The inequities Sellars observed affected Black communities. UCAN is led by Black women and its Board of Directors members are Black.
UCAN’s first step toward a community agriculture center is to create a community garden “with the goal of uniting people, bringing them together and creating community. Not just to give to people but teach people skills associated with agriculture.” In addition to the community garden, UCAN is in the process of rehabilitating old buildings, keeping bees, raising chickens, planting mushrooms, planning an orchard, managing water flow, working toward solar power, planting native pollinators, and managing weeds, insects, and other challenges.
As the organization develops the land, participants are also developing technical skills and a sense of community. Many projects are also educational programs that expose local schoolchildren to career opportunities in carpentry, solar energy, monitoring water systems, and any other area that UCAN touches.
“We want to engage young people, especially youth of color, because we have associated agriculture primarily as a negative thing that came with slavery,” Sellars said. “Growing food successfully takes skill. We need to cherish, as minorities, that skill set and embrace that part of our ancestry — shake off the shackles of shame that has been associated with it.”

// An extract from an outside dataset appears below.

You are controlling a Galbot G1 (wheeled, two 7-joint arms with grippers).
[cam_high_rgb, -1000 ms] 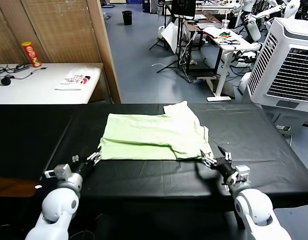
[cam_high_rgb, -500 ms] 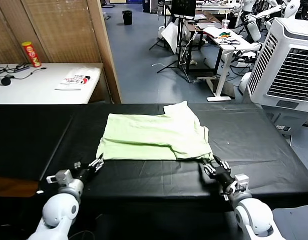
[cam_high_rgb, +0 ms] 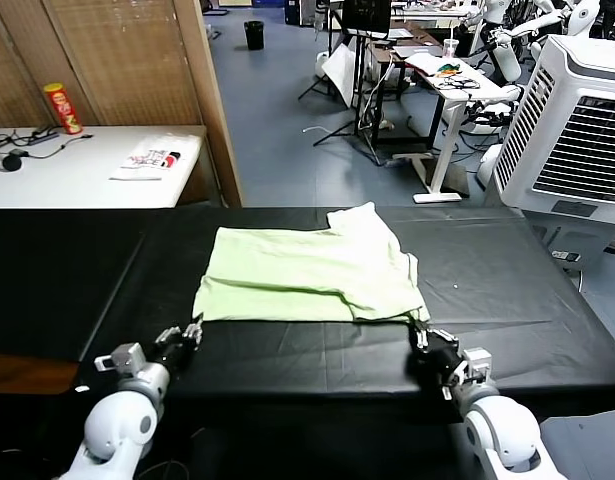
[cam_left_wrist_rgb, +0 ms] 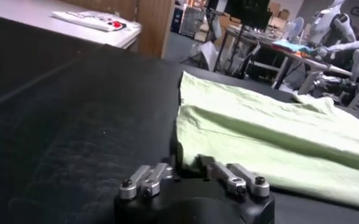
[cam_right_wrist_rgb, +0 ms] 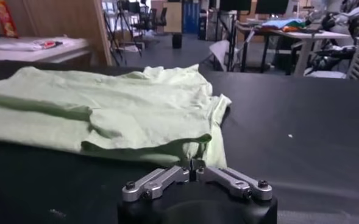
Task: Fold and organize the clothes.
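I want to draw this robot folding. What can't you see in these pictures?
- Head view: the packet's print, too small to read.
- Left wrist view: the left gripper's fingertips, hidden by its own body.
- All views: the T-shirt's underside, folded under against the table.

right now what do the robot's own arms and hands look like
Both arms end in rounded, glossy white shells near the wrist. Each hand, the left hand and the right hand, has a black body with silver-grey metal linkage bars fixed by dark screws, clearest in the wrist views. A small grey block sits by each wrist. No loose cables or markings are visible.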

UCAN welcomes people of all ages, nationalities, and religions, including people who are returning from incarceration and/or those who have been assigned community service hours. This diversity brings value, according to Sellars: “People can learn from each other. Unless there is a law or crime that prevents it, these two populations need to interact – kids at risk and returning citizens – not necessarily in a formal way, but to share life experiences. The returning citizen has some life experiences, some truths, that needs to be shared.”

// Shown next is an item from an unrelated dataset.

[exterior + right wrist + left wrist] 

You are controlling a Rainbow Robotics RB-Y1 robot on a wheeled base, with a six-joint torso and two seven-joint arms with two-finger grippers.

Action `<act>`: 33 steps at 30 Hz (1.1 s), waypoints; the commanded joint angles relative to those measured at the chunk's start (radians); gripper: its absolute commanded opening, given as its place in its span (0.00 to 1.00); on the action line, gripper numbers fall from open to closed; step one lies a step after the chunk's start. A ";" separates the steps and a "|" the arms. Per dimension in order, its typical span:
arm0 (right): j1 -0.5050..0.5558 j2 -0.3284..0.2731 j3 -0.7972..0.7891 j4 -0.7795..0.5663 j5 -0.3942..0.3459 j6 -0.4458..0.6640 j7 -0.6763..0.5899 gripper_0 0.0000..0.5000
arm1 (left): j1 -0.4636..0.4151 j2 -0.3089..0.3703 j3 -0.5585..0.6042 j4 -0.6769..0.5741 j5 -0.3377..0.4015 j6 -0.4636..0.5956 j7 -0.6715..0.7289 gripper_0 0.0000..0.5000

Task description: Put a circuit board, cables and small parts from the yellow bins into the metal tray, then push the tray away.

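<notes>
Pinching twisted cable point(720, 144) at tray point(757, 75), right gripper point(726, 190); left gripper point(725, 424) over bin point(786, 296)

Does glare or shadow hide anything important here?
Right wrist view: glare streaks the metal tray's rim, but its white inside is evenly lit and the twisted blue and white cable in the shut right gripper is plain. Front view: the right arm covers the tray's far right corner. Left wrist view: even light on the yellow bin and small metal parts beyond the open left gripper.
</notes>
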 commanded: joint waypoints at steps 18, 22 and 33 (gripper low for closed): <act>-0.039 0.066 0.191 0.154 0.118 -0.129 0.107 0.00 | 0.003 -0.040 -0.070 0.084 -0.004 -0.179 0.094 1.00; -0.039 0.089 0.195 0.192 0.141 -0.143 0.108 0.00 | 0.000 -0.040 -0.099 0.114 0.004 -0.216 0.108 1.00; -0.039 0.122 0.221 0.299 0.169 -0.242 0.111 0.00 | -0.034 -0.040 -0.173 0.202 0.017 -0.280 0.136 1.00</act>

People re-entering society after incarceration are welcomed at UCAN. Like any other community member, they “build a sense of ‘you can’” as they build skills and connect to community. The message is not, “You’re there to do a job and get the job done.” Instead, at UCAN, “you’re here to help us, to be part of us and part of this project, this goal, and mission.”
UCAN’s long term vision could help people returning from incarceration develop a financial future in farming. Sellars echoed the words of the extension agent who told me about UCAN, saying “there’s money in farming.” To meet the growing consumer interest in local organic produce and supporting Black farmers, along with recognition of financial and other challenges faced by returning community members, UCAN aims to create a farmers’ collective that sells shares under a Community Supported Agriculture (CSA) model.
As Sellars explained, “the ultimate goal is to work with the individuals one or two years to clear some land on this property so we can engage them in entrepreneurship, create a cooperative for raising vegetables. Because many have difficulty finding employment, let’s create a source of employment: what better employment than to be working where you are earning a living wage but also at the same time providing a service to the broader community by providing fresh nutritious fruits and vegetables.”
The plantation history is part of UCAN’s message and experience because it has the potential to “heal the Black community’s relationship to the earth and growing food.” UCAN “is a healing place. Because when people come [for community service] they don’t just come in to work; we share the history of this property — it was a former slave plantation — share our vision and why we are out here. One of the greatest things is we are doing it without earning a salary, we want to do it, and [also] to see that this is being led by people of color.”
In the former plantation, “Black people were enslaved doing work for the benefit of other families and communities, not their own.” With UCAN, “you see Black people doing it not to enrich others but to enrich ourselves. We are not building equity for others, we are building our own human equity in our skill sets and knowledge. Except for the fact that we don’t own the land, look how it’s been flipped. That’s the difference. We were farming it as slaves and now we are quasi-owners.”
As Sellars notes above, UCAN does not own the land it is working so hard to transform. They have long-term permission from the Triangle Land Conservancy to use the land, but not ownership. Although building equity through ownership would be preferable, the major goals are to “build human equity” through the development of skills, relationships, community.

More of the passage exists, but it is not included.